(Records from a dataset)
============================================================
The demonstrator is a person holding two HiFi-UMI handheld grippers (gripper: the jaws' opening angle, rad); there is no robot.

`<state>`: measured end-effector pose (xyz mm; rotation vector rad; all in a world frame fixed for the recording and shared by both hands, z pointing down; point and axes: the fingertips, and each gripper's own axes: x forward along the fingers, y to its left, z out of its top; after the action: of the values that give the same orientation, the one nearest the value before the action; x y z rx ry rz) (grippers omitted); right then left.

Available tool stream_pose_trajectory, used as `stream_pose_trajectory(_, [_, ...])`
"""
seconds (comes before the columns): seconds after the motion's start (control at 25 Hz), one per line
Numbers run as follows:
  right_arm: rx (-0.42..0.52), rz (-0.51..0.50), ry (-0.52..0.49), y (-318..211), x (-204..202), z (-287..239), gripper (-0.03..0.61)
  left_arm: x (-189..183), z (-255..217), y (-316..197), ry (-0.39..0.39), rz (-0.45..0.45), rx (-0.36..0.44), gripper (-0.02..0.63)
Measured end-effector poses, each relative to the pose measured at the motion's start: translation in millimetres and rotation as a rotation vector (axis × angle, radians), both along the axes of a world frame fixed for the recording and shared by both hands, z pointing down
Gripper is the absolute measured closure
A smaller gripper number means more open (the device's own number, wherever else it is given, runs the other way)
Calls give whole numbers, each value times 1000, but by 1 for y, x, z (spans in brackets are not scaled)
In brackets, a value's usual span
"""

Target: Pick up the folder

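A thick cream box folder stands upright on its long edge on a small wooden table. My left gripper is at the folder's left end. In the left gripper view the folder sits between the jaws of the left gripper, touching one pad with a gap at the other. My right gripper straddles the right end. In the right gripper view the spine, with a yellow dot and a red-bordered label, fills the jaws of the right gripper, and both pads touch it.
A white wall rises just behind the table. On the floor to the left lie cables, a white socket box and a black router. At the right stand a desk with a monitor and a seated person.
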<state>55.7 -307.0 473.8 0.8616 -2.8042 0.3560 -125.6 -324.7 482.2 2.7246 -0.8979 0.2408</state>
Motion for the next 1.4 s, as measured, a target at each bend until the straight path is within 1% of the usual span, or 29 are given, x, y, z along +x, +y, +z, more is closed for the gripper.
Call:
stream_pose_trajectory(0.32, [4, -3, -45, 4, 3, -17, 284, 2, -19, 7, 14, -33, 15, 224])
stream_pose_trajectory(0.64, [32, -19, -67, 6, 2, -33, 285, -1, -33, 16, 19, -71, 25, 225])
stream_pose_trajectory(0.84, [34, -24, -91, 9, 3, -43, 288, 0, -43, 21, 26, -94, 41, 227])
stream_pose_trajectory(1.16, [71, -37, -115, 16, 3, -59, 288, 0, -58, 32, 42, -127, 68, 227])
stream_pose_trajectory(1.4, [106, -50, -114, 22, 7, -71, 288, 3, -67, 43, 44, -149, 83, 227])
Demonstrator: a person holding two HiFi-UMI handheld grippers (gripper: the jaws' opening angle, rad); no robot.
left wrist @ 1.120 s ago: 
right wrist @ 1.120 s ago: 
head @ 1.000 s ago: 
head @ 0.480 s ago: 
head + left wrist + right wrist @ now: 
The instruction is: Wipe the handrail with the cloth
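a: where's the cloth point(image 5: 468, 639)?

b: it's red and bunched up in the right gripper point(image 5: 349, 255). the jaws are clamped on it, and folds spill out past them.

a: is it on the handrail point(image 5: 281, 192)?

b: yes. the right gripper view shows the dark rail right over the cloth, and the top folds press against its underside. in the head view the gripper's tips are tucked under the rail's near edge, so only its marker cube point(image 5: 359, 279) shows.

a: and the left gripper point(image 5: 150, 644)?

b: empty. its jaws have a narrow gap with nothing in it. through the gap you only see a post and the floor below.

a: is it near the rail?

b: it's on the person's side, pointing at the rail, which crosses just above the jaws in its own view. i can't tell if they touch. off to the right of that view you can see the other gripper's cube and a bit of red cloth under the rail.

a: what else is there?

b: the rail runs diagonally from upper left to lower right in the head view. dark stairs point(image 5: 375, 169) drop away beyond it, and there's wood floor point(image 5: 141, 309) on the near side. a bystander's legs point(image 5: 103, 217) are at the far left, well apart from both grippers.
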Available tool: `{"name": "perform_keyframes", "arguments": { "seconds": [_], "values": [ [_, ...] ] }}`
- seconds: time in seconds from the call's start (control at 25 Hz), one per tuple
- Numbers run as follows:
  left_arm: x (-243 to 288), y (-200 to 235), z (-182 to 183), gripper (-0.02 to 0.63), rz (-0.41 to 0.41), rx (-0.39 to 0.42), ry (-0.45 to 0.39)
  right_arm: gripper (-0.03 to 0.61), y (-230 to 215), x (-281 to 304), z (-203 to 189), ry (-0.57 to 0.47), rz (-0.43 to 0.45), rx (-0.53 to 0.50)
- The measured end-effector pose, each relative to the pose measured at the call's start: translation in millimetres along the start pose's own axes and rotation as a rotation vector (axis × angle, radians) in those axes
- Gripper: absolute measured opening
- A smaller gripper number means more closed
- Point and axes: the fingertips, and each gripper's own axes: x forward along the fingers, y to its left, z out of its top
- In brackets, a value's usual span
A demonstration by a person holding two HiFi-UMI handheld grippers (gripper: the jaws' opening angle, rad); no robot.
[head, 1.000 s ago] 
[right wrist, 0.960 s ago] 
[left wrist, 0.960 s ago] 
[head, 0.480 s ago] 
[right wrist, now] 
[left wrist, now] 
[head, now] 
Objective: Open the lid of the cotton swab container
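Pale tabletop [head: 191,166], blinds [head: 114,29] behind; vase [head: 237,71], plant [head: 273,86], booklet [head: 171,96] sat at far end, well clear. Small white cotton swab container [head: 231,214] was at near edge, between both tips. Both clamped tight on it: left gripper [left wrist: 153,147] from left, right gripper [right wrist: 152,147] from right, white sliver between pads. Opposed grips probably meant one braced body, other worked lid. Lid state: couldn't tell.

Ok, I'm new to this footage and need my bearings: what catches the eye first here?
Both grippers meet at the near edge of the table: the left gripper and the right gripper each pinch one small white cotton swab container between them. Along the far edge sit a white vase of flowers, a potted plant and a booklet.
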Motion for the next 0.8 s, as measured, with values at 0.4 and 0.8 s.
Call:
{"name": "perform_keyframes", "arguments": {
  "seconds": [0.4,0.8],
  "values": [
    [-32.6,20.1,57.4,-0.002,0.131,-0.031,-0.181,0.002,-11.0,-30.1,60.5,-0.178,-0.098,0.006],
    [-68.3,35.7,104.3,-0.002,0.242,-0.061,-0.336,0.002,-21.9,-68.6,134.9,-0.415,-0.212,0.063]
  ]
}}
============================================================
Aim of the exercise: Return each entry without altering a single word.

Written solution:
The demonstrator is a person holding two HiFi-UMI handheld grippers (gripper: the jaws' opening angle, rad); there is no robot.

`<state>`: measured end-effector pose (xyz mm; rotation vector rad; all in a world frame fixed for the recording and shared by both hands, z pointing down; point and axes: the fingertips, and each gripper's own axes: x forward along the fingers, y to its left, z out of its top; after the action: of the values that give the same orientation, the one nearest the value before the action; x y z rx ry rz) (grippers omitted); right then left.

Available tool stream_pose_trajectory, used as `stream_pose_trajectory(_, [_, ...])`
"""
seconds (comes before the columns): seconds after the motion's start (control at 25 Hz), one per line
Numbers run as follows:
  right_arm: rx (-0.42..0.52), rz (-0.51..0.50), ry (-0.52..0.49), y (-318..211), x (-204..202), z (-287..239), gripper (-0.03..0.61)
  left_arm: x (-189..183), z (-255..217), y (-316..197), ry (-0.39..0.39), rz (-0.45..0.45), rx (-0.36..0.44), gripper (-0.02..0.63)
Measured end-effector poses, each relative to the pose measured at the motion's start: translation in millimetres and rotation as a rotation vector (axis × angle, radians), both along the axes of a world frame fixed for the recording and shared by both hands, z pointing down
Gripper is the absolute measured closure
A smaller gripper number means more open (the device's own number, wherever else it is given, runs the other way)
Calls give whole numbers, each value times 1000, but by 1 for y, x, z (spans in brackets are not scaled)
In brackets, a value's usual span
"""

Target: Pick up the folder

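A thick cream box folder stands upright on its long edge on a small wooden table. My left gripper is at the folder's left end. In the left gripper view the folder sits between the jaws of the left gripper, touching one pad with a gap at the other. My right gripper straddles the right end. In the right gripper view the spine, with a yellow dot and a red-bordered label, fills the jaws of the right gripper, and both pads touch it.
A white wall rises just behind the table. On the floor to the left lie cables, a white socket box and a black router. At the right stand a desk with a monitor and a seated person.
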<state>55.7 -307.0 473.8 0.8616 -2.8042 0.3560 -125.6 -324.7 482.2 2.7246 -0.8979 0.2408</state>
Motion for the next 1.4 s, as measured, a target at each bend until the straight path is within 1% of the usual span, or 29 are given, x, y, z along +x, +y, +z, more is closed for the gripper.
Call:
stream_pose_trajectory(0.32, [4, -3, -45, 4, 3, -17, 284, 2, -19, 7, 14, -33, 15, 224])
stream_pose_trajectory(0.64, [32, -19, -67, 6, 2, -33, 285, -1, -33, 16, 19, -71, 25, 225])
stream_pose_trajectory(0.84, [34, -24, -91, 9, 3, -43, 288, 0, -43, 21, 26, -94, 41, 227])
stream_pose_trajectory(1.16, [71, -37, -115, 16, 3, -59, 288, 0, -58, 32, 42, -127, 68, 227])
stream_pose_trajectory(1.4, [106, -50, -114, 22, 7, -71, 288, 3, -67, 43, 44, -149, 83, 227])
Demonstrator: a person holding two HiFi-UMI handheld grippers (gripper: the jaws' opening angle, rad); no robot.
left wrist @ 1.120 s ago: 
right wrist @ 1.120 s ago: 
head @ 1.000 s ago: 
head @ 0.480 s ago: 
head + left wrist + right wrist @ now: 
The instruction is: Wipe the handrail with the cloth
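a: where's the cloth point(image 5: 468, 639)?

b: it's red and bunched up in the right gripper point(image 5: 349, 255). the jaws are clamped on it, and folds spill out past them.

a: is it on the handrail point(image 5: 281, 192)?

b: yes. the right gripper view shows the dark rail right over the cloth, and the top folds press against its underside. in the head view the gripper's tips are tucked under the rail's near edge, so only its marker cube point(image 5: 359, 279) shows.

a: and the left gripper point(image 5: 150, 644)?

b: empty. its jaws have a narrow gap with nothing in it. through the gap you only see a post and the floor below.

a: is it near the rail?

b: it's on the person's side, pointing at the rail, which crosses just above the jaws in its own view. i can't tell if they touch. off to the right of that view you can see the other gripper's cube and a bit of red cloth under the rail.

a: what else is there?

b: the rail runs diagonally from upper left to lower right in the head view. dark stairs point(image 5: 375, 169) drop away beyond it, and there's wood floor point(image 5: 141, 309) on the near side. a bystander's legs point(image 5: 103, 217) are at the far left, well apart from both grippers.
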Available tool: `{"name": "perform_keyframes", "arguments": { "seconds": [_], "values": [ [_, ...] ] }}`
- seconds: time in seconds from the call's start (control at 25 Hz), one per tuple
- Numbers run as follows:
  left_arm: x (-243 to 288), y (-200 to 235), z (-182 to 183), gripper (-0.02 to 0.63), rz (-0.41 to 0.41), rx (-0.39 to 0.42), ry (-0.45 to 0.39)
  right_arm: gripper (-0.03 to 0.61), y (-230 to 215), x (-281 to 304), z (-203 to 189), ry (-0.57 to 0.47), rz (-0.43 to 0.45), rx (-0.53 to 0.50)
- The measured end-effector pose, each relative to the pose measured at the call's start: translation in millimetres along the start pose's own axes and rotation as a rotation vector (axis × angle, radians) in those axes
- Gripper: absolute measured opening
- A smaller gripper number means more closed
- Point and axes: the fingertips, and each gripper's own axes: x forward along the fingers, y to its left, z out of its top
- In brackets, a value's usual span
A demonstration by a person holding two HiFi-UMI handheld grippers (gripper: the jaws' opening angle, rad); no robot.
[head, 1.000 s ago] 
[right wrist, 0.960 s ago] 
[left wrist, 0.960 s ago] 
[head, 0.480 s ago] 
[right wrist, now] 
[left wrist, now] 
[head, now] 
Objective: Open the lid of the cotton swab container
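Pale tabletop [head: 191,166], blinds [head: 114,29] behind; vase [head: 237,71], plant [head: 273,86], booklet [head: 171,96] sat at far end, well clear. Small white cotton swab container [head: 231,214] was at near edge, between both tips. Both clamped tight on it: left gripper [left wrist: 153,147] from left, right gripper [right wrist: 152,147] from right, white sliver between pads. Opposed grips probably meant one braced body, other worked lid. Lid state: couldn't tell.

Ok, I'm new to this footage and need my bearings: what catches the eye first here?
Both grippers meet at the near edge of the table: the left gripper and the right gripper each pinch one small white cotton swab container between them. Along the far edge sit a white vase of flowers, a potted plant and a booklet.
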Motion for the next 0.8 s, as measured, with values at 0.4 and 0.8 s.
Call:
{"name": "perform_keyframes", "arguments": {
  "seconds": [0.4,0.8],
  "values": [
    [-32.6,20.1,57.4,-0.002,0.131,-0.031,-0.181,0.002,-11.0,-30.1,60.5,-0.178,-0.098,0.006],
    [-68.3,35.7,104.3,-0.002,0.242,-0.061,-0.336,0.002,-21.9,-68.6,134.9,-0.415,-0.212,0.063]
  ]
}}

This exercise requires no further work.